Heat release rate in MATLAB
Maciej Mikulski
Hi,
I'm new with CANTERA and I'm running it as matlab toolbox. I'm trying to start with CANTERA for CH4 combustion using GRI30 mechanism.
How to calculate total heat release rate from the reactions in matlab? I can find creationRates of the species.
Appreciate any advice
Thomas Fiala
In which context do you want to compute the heat release rate?

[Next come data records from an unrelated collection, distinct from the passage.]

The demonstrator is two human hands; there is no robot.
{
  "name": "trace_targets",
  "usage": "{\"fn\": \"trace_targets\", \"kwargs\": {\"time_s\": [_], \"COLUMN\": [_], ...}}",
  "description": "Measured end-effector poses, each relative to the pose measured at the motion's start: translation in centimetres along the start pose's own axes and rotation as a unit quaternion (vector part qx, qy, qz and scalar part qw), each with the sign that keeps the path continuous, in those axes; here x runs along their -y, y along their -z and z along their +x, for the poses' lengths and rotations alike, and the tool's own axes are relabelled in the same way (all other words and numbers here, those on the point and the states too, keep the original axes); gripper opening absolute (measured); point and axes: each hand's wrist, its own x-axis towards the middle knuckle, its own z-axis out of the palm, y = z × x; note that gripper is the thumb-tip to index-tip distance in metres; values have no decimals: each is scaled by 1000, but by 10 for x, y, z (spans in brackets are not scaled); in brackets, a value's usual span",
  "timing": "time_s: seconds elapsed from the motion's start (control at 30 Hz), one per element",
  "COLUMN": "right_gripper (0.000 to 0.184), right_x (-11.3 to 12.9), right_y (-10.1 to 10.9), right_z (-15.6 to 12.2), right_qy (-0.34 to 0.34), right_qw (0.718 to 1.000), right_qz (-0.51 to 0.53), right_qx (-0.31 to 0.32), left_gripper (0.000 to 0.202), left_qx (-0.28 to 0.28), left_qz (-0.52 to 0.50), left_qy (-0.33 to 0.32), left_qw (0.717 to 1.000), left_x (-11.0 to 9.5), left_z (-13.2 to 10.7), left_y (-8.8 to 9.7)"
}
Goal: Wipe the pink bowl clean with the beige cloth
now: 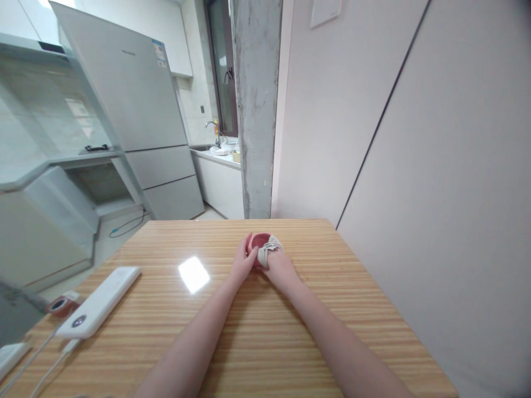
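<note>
Bare forearms (194,337) reach over the wood-grain table (332,271) to a red cup (259,235) near its far edge. The left hand (244,258) clasps the cup's left side, thumb at the near rim. Pale grey cloth (264,255) covers part of the mouth, red inner wall showing beside it; the right hand (282,270) meets the cloth, fingertips hidden, so their pinch cannot be told.
</note>
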Motion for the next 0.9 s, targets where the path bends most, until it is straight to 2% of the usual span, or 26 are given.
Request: {"fn": "trace_targets", "kwargs": {"time_s": [0.1,0.2,0.33,0.43,0.5,0.57,0.63,0.67,0.8,0.9], "right_gripper": [30,32,44,43,38,36,36,37,40,42], "right_x": [5,15,22,17,13,11,10,11,10,8], "right_y": [-5,-12,-17,-11,-7,-6,-10,-13,-27,-30], "right_z": [-2,-4,-4,-4,-4,-3,-3,-3,-1,-1], "right_qy": [-32,-47,2,63,103,103,57,33,10,8], "right_qw": [998,997,1000,997,993,991,994,995,998,999], "right_qz": [-42,-59,-10,-9,-43,-78,-96,-96,-58,-28], "right_qx": [-20,-28,10,33,36,18,9,11,12,19], "left_gripper": [67,69,47,34,32,34,36,38,55,55], "left_qx": [-46,-50,-104,-133,-124,-87,-55,-56,-123,-147], "left_qz": [-129,-195,-115,-24,30,88,118,111,19,12], "left_qy": [73,105,111,77,28,-20,-41,-33,51,65], "left_qw": [988,974,982,988,991,992,991,992,991,987], "left_x": [-1,-4,-7,-12,-18,-23,-26,-26,-18,-14], "left_z": [-10,-15,-7,1,3,3,0,-2,-13,-15], "left_y": [-21,-32,-17,3,13,19,18,15,-4,-10]}}
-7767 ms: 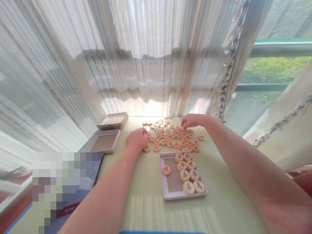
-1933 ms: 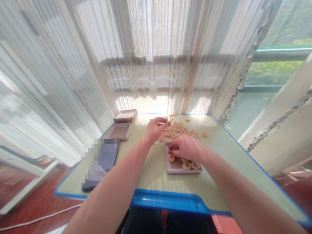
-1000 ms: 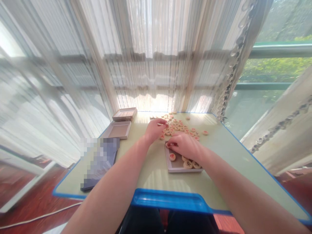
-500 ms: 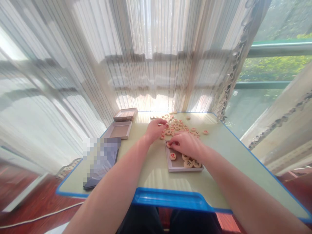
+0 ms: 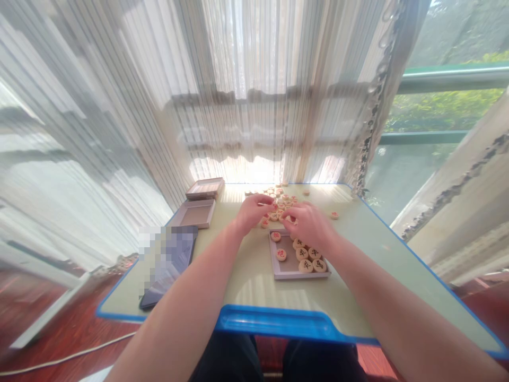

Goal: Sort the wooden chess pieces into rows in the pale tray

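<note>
A shallow grey tray (image 5: 280, 269) lies on the pale green table (image 5: 254, 281) and holds several round wooden chess discs (image 5: 305, 259) with red or black characters. Beyond it is a loose heap of the same discs (image 5: 283, 202). My right hand (image 5: 310, 225) hovers over the tray's far edge, fingers curled down toward the heap; what they hold, if anything, is hidden. My left hand (image 5: 251, 210) rests at the heap's left side with fingers bent over the discs.
Two more shallow trays (image 5: 194, 213) (image 5: 205, 187) sit at the table's far left. A dark flat object (image 5: 170, 260) lies on the left near side. The table has a raised blue rim (image 5: 278, 322). Sheer curtains (image 5: 238, 90) hang right behind the table.
My right hand has lifted from the tray's far left corner and moved back toward the heap, leaving a red-marked disc in the tray. My left hand stays by the heap.
</note>
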`<act>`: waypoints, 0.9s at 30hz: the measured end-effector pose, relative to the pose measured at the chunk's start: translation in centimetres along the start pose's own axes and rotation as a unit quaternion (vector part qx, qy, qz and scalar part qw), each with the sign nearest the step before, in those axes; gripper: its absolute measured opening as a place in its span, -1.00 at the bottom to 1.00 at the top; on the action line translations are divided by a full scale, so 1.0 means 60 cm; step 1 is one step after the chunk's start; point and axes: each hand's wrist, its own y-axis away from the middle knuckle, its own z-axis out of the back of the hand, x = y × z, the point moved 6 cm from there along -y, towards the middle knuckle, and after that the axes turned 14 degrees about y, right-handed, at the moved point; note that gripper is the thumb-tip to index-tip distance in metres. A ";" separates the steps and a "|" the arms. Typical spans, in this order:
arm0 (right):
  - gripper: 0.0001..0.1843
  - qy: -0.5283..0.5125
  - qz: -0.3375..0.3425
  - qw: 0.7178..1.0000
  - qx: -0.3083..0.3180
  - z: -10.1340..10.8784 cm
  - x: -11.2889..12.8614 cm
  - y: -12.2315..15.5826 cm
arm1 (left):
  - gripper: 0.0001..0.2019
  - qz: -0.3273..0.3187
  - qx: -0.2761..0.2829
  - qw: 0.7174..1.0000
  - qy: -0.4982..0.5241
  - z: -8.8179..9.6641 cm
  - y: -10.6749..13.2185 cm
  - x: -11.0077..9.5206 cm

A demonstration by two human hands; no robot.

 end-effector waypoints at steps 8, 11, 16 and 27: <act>-0.69 0.000 -0.017 0.997 -0.072 -0.004 -0.007 0.002 | -0.65 0.021 0.094 0.992 0.086 -0.024 0.017 -0.012; -0.78 0.016 -0.003 0.997 -0.080 -0.004 -0.003 0.002 | -0.59 0.043 0.124 0.983 0.125 -0.033 0.023 -0.014; -0.76 0.018 0.002 0.997 -0.081 -0.005 0.002 0.002 | -0.56 0.078 0.131 0.980 0.131 -0.034 0.028 -0.012; -0.74 -0.017 0.038 0.999 -0.009 -0.003 0.009 0.005 | -0.72 0.055 0.057 0.988 0.135 -0.013 0.019 -0.013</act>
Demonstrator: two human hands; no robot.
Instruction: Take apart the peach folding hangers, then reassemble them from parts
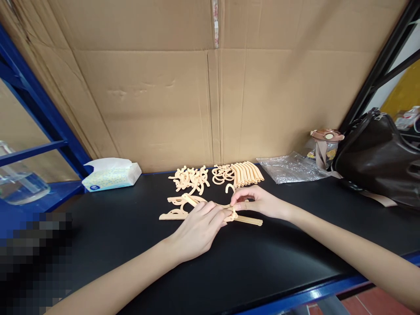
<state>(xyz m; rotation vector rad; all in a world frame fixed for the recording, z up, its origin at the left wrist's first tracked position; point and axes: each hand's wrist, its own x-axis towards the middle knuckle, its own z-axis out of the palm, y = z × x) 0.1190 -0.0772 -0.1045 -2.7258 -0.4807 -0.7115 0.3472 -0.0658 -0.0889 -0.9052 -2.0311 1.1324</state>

For one-dimensional flames, maybe these threads using the Python module will help you:
https://groups.google.com/forum/?fromgroups#!searchin/cantera-users/heat$20release/cantera-users/Qr24bK7Qg3k/yebXO8JxPj0J
https://groups.google.com/forum/?fromgroups#!searchin/cantera-users/heat$20release/cantera-users/nrHehTJVhGA/AOrOpJHTxDkJ
The functions described there use the Python module, but the underlying functions probably have the same names in the Matlab toolbox.
Thomas
Maciej Mikulski
Thank You Tomas,
Nick Curtis
In order to integrate the mass fractions / temperature / pressure over time, you should look into creating a Reactor that fits the model you want to simulate (e.g. constant pressure, volume, etc.)
Check out the examples on this page, especially the reactor1.m and reactor2.m files
Nick
Maciej Mikulski
Hi Nick, thank you for the advice,
I expected that this is done by the reactors solutions. But how about using it in your own "reactor". I've tried to implement the kinetics in my own, simple zero-d CI engine model. The energy equations are solved by iteration, step, by step in Crank angle (CA) domain (but this is just scaling from time domain).
My first, general idea to implement Cantera kinetics to the code was rather simple:
1. input parameters to cantera:
set(Gas,'Pressure',P(i),'Temperature',T(i),'Y',Y(i))
2. Calculate using CANTERA solutions:
-internal energy of the system U=cv_mole(Gas).*moleFractions(Gas)*N %N is a total number of moles
-heat release rate from combustion : dQ/da=(30/(pi*n)*enthalpies_RT(Gas).*netProdRates(Gas)*R*T(i)*V(i); %(30/(pi*n) is just scaling from t->CA domain.
-change of mass fractions dY/da=(30/(pi*n)*ydot(Gas)
-mass fractions after calculation step Y(i+1)=(dY/da)*da+Y(i)
3. Calculate using own model state parameters after calculation step (taking to account internal energy U, heat release rate dQ/da from the above calculations)
P(i+1), T(i+1), V(i+1)
4. Repeat from point 1 with new values of P, T, Y.
The algorithm goes well if I set dY/da=0 arbitrarily (i.e. for compression), otherwise after few steps i get negative values of fractions Y and as a consequence negative temperatures (the calculation collapses).
I suspect that what I’m doing wrong is using set(Gas,'Pressure',P(i),'Temperature',T(i),'Y',Y(i)) command every time to set new parameters in the loop step. Probably I cannot do it simply by this command because it changes other parameters of the gas composition.
Could you advise if my suspicions are correct and advise how to solve this problem in a different way.
Regards,
Maciek
Nick Curtis
The best part about Cantera is that all this can be accomplished very easily!
Basically you'll want to proceed as follows:
- Install the gas at its initial state in an IdealGasReactor (see here)
- Create a reservoir, the state of the gas in this reservoir will not change (and doesn't matter) (see here)
- Install a Wall between the reactor and the Reservoir
- Derive a function for the velocity of your piston, in terms of time (use the same transform you had earlier).
- Create a Func object that describes your velocity function. Note that you can create composite Func objects using the plus, rdivide and times functions (described on the Func page)
- Use this Func object to set the wall velocity
- Install the whole thing in a reactor net, e.g. if your IdealGasReactor is named r:
network = ReactorNet({r});
Finally you simply need to step the ReactorNet between your initial and ending crank angle using the step() or advance() functions
Nick